31 marzo 2022 ore: 17:00
Ambiente

Riciclo e riutilizzo, arriva un nuovo Green Deal Ue. Rete Onu: “Importante l’economia dell’usato"

Il commento della Rete degli operatori dell’usato al nuovo pacchetto di proposte a livello europeo basata sulla progettazione di prodotti durevoli e riciclabili: “Importante prevedere la recuperabilità dei beni nuovi, ma manca ogni riferimento all’economia dell’usato già esistente”

ROMA - “Il Nuovo Green Deal contiene importanti principi in merito alla durevolezza dei prodotti e alla possibilità di riutilizzarli e ripararli, rimaniamo però colpiti dall'assenza di qualsiasi riferimento all’economia dell’usato già esistente, che nella sola Italia offre lavoro a circa 100mila persone e ha bisogno di essere regolamentata e sostenuta”. Con queste parole Alessandro Stillo, presidente di Rete ONU (Rete Nazionale degli operatori dell'usato) commenta il nuovo pacchetto di proposte europee, chiamato nuovo Green Deal, pubblicato il 30 marzo 2022 dall'Unione Europea che ha come capisaldi la progettazione di prodotti durevoli, riciclabili e riutilizzabili, il contrasto all'obsolescenza prematura, una strategia di economia circolare per il settore tessile e la responsabilità dei produttori nel sostenere le operazioni di recupero”.

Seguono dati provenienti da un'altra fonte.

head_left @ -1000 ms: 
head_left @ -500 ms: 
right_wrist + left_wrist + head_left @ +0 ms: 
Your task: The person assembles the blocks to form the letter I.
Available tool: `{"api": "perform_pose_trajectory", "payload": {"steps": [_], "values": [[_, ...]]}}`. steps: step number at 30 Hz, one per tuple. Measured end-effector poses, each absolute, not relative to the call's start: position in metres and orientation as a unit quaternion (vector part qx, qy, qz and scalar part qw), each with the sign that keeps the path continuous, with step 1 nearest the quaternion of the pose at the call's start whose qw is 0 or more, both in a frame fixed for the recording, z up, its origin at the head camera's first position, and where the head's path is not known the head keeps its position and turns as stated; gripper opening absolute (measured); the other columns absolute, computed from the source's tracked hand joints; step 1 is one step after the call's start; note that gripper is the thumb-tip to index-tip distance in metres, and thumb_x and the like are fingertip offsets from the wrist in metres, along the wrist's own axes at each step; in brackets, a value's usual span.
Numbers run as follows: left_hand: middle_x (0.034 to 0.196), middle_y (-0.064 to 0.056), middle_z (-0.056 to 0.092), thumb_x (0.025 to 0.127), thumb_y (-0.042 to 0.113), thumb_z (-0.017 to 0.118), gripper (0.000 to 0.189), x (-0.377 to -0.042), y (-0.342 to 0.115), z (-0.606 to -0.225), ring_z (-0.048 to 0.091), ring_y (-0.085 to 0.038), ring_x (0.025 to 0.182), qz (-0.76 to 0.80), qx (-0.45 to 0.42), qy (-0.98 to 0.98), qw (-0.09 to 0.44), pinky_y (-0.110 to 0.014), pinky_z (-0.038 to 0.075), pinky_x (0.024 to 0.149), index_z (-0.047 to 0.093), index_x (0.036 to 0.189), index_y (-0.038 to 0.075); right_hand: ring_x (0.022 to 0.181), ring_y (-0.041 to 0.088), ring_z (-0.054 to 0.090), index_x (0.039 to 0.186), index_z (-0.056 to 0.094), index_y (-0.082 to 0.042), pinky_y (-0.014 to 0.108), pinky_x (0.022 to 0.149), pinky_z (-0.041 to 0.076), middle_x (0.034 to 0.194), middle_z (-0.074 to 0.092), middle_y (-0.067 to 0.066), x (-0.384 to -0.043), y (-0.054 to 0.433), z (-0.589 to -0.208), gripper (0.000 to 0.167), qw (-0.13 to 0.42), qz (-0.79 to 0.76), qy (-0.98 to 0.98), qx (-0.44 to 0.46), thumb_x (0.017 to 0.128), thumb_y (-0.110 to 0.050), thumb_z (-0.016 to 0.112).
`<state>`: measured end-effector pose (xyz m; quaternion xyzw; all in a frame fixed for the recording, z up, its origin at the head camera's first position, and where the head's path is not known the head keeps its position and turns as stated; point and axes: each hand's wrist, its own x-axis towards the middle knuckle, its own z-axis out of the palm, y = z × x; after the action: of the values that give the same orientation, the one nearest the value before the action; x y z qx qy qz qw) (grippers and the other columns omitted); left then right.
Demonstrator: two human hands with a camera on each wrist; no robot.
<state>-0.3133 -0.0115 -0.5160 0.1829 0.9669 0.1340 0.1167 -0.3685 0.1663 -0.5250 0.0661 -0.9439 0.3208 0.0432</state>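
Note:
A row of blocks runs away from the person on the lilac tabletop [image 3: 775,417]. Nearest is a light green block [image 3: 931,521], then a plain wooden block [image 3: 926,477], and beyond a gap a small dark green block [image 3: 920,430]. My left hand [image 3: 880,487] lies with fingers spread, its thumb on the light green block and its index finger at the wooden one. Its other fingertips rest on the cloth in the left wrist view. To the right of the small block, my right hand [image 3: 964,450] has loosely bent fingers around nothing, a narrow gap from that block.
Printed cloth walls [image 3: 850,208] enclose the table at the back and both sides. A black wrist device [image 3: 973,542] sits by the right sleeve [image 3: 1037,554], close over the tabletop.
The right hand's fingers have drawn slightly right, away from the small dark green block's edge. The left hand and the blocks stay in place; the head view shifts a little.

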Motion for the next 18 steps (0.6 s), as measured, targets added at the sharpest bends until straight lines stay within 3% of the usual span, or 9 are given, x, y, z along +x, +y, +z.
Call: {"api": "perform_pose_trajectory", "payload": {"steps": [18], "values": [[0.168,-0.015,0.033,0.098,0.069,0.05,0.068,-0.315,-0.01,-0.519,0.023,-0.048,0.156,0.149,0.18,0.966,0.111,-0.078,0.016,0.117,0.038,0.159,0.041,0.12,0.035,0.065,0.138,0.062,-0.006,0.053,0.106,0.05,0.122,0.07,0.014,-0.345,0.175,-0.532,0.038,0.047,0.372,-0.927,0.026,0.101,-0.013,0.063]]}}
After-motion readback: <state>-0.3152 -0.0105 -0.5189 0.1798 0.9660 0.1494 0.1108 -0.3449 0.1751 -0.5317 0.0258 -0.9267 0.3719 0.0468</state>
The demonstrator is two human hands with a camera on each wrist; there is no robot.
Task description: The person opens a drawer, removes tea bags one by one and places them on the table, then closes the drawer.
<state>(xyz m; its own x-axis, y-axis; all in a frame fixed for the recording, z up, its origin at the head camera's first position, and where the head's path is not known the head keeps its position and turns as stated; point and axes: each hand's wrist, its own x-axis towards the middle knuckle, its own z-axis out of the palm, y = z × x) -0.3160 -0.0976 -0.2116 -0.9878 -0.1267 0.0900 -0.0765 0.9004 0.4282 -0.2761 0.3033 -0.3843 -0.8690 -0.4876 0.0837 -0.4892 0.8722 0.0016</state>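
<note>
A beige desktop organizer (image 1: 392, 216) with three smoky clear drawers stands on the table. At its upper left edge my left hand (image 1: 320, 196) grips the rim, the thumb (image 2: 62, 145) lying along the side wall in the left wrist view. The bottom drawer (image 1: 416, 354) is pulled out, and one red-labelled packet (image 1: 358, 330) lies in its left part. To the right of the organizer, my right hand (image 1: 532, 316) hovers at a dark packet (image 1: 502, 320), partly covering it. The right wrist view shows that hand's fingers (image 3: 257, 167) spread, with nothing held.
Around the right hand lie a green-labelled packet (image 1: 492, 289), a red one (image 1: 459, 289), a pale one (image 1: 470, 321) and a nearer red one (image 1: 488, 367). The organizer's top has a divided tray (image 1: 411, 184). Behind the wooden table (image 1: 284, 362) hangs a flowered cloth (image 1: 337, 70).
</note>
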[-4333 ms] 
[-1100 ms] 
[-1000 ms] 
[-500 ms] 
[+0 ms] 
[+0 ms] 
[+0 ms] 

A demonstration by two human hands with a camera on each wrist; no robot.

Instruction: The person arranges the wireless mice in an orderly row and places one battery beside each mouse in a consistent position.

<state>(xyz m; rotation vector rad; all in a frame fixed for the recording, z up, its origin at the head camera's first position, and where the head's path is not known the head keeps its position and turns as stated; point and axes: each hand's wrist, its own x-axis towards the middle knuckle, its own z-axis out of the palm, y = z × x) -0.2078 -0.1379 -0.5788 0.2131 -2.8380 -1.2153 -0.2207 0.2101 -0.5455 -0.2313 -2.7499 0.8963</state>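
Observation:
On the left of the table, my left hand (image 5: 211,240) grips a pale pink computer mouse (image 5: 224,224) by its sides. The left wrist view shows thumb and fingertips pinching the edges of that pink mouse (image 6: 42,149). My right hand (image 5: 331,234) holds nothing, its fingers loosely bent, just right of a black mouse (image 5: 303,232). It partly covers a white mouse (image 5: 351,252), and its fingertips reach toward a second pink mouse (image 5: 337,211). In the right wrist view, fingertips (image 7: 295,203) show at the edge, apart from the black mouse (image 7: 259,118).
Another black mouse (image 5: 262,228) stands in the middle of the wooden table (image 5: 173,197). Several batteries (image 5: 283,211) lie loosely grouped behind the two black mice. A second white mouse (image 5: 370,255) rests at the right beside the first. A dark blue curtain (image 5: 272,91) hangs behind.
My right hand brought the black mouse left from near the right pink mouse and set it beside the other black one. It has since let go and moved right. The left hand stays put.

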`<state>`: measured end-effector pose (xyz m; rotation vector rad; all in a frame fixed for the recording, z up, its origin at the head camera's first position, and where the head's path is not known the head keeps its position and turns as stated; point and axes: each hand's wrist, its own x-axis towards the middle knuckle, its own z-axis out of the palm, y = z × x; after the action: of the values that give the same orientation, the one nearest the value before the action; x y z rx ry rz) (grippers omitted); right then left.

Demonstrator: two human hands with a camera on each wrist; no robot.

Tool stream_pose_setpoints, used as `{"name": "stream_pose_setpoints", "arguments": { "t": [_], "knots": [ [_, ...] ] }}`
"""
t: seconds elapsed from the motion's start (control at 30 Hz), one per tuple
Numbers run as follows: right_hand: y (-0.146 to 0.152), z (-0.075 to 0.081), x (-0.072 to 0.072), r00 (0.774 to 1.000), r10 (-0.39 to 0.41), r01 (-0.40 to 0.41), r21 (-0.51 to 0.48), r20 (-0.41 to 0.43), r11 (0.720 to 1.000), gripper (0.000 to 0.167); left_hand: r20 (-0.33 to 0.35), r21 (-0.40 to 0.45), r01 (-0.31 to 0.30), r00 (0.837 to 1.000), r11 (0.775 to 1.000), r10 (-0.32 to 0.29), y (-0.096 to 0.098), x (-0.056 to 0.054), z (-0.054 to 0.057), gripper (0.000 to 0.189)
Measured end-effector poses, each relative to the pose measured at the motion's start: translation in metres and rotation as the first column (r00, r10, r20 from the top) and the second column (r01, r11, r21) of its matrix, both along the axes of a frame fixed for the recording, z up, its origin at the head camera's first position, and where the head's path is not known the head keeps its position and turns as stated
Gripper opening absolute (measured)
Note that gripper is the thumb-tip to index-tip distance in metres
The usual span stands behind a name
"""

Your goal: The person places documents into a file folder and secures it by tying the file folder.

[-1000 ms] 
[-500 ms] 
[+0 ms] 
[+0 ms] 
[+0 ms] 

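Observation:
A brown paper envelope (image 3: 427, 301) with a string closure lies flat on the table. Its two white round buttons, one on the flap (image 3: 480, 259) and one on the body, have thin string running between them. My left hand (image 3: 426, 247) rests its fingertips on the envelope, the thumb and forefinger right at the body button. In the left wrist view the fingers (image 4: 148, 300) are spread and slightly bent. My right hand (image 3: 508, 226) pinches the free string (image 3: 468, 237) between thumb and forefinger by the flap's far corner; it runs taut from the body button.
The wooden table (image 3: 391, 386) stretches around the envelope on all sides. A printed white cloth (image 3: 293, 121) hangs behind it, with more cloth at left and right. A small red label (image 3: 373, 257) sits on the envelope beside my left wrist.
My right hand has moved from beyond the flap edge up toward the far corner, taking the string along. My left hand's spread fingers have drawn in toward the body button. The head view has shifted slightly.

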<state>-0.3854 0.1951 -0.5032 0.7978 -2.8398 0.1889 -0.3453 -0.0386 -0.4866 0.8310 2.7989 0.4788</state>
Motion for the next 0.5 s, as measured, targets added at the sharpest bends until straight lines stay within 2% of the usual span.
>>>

“L’iniziativa industriale è benvenuta – spiega il portavoce di Rete ONU Alessandro Giuliani – ed è giusto che chi mette in circolazione i beni nuovi si faccia carico della loro recuperabilità attraverso specifici regimi di responsabilità, però è anche importante proteggere e stimolare la micro, piccola e media impresa, senza cadere nella tentazione di impostare l’intera transizione ecologica sull’iniziativa dei grandi colossi. L’economia 'popolare' è infatti, per certi settori, l’unica a garantire efficienza ed efficacia, e uno di questi è l’usato, che fonda da sempre il suo successo sulla cura artigianale negli assortimenti e sulla classificazione, oltre che sulla passione che solo le piccole dimensioni sono in grado di offrire”.

Tra le azioni chiave previste nella strategia Ue c'è una limitazione dell'usa e getta: sarà contrastata l'obsolescenza prematura e la distruzione dei prodotti invenduti proibita. I consumatori avranno il diritto di avere informazione accessibile ed affidabile sul livello di riutilizzabilità e riparabilità dei prodotti e godranno del “diritto a riparare”. Il pacchetto include proposte specifiche focalizzate su settori che hanno un forte impatto ambientale e che si caratterizzano per un alto potenziale di circolarità: apparecchi elettronici e tecnologie dell’informazione e della comunicazione (ICT), batterie e veicoli, plastica, cibo, settore edile, imballaggi e tessile. Tra questi settori ad essere investiti maggiormente dalle politiche di riutilizzo e riparazione saranno quello degli apparecchi elettronici e ICT e quello del tessile. Per quanto riguarda elettronica e ICT, il nuovo Green Deal annuncia una circular electronics initiative finalizzata ad allungare il tempo di vita dei prodotti e migliorare la raccolta e il trattamento dei rifiuti.

Altre azioni saranno l’adozione di regimi di responsabilità estesa del produttore che sposteranno su industrie, fabbriche e importatori dei vestiti gli oneri, le responsabilità e le leve di mercato relativi alle filiere della preparazione per il riutilizzo e del riciclo; realizzare obiettivi quantitativi per la preparazione per il riutilizzo e il riciclo dei tessili; fissare standard obbligatori di sostenibilità ambientale in relazione alla produzione dei vestiti e dei prodotti tessili; proibire  la distruzione di abiti nuovi invenduti e finanziamenti per l’incremento della raccolta differenziata del tessile.